Сейчас Филимон, одетый в чистую пижаму, розовый и благообразный, канючил над стопкой водки, как малое дитя над касторкой. Зеленин, олицетворяя собой железную стойкость науки, сидел в прямой позе, отсвечивал очками. Тоскливым оком Филимон поглядывал на стоящий на полу тазик, куда обычно низвергалась высшая фаза его отвращения к алкоголю. Посмотрел в окно. К больнице с озера мчалась подвода с бочкой. На бочке, строго поджав губы, сидела Филимонова женка, Анна Ивановна. На время лечения мужа она осталась «при коняге» и работала самоотверженно.

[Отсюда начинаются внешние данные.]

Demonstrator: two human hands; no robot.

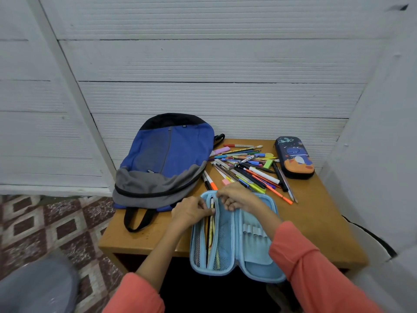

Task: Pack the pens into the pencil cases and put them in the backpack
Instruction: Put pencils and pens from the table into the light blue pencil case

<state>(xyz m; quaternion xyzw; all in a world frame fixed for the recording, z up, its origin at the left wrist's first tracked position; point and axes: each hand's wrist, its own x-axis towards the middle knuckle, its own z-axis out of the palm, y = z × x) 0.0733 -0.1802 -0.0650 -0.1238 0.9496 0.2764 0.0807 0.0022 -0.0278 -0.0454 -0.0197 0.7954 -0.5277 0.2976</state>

«Эхма! — подумал Филимон. — Кончил пить, начну обарахляться. Скоплю деньги — куплю телевизор. Будем с женкой просвещаться. Эх, жизнь степенная!»
А Зеленин в это время обдумывал маршрут лыжной прогулки на Стеклянный. Недавно с оказией родители переслали ему его лыжи. Тогда он только усмехнулся: чудят старики, есть тут у него время для променадов! Но вот сейчас, вспомнив о лыжах, он почувствовал радость. В самом деле — лыжи! Потренироваться как следует, поучиться слалому. Можно и на вызовы в дальние пункты ходить на лыжах. Непроизвольно, по старой тайной привычке, он представил себе кадры кинофильма. По горе вниз, крутя между сосен, летит гибкая фигура. Это он, Зеленин. Вот он исчезает из виду и через секунду взлетает на бугор. Снежная пыль веером из-под лыж! «Это наш доктор, — с гордостью говорят эскимосы прилетевшей накануне из Москвы синеглазой учительнице русского языка, — добрый и храбрый человек». Учительница взволнованно комкает в руках беличью шапку, всматриваясь в молодого атлета с черной окладистой бородой. Хижины оглашаются веселыми голосами.
Смуглые полуобнаженные девушки подбрасывают вверх гирлянды цветов, а юноши несут на плечах пироги к полосе прибоя, готовясь… Стоп, еще минута, и появится марсианский корабль. Эскимосы, цветы и пироги уже есть.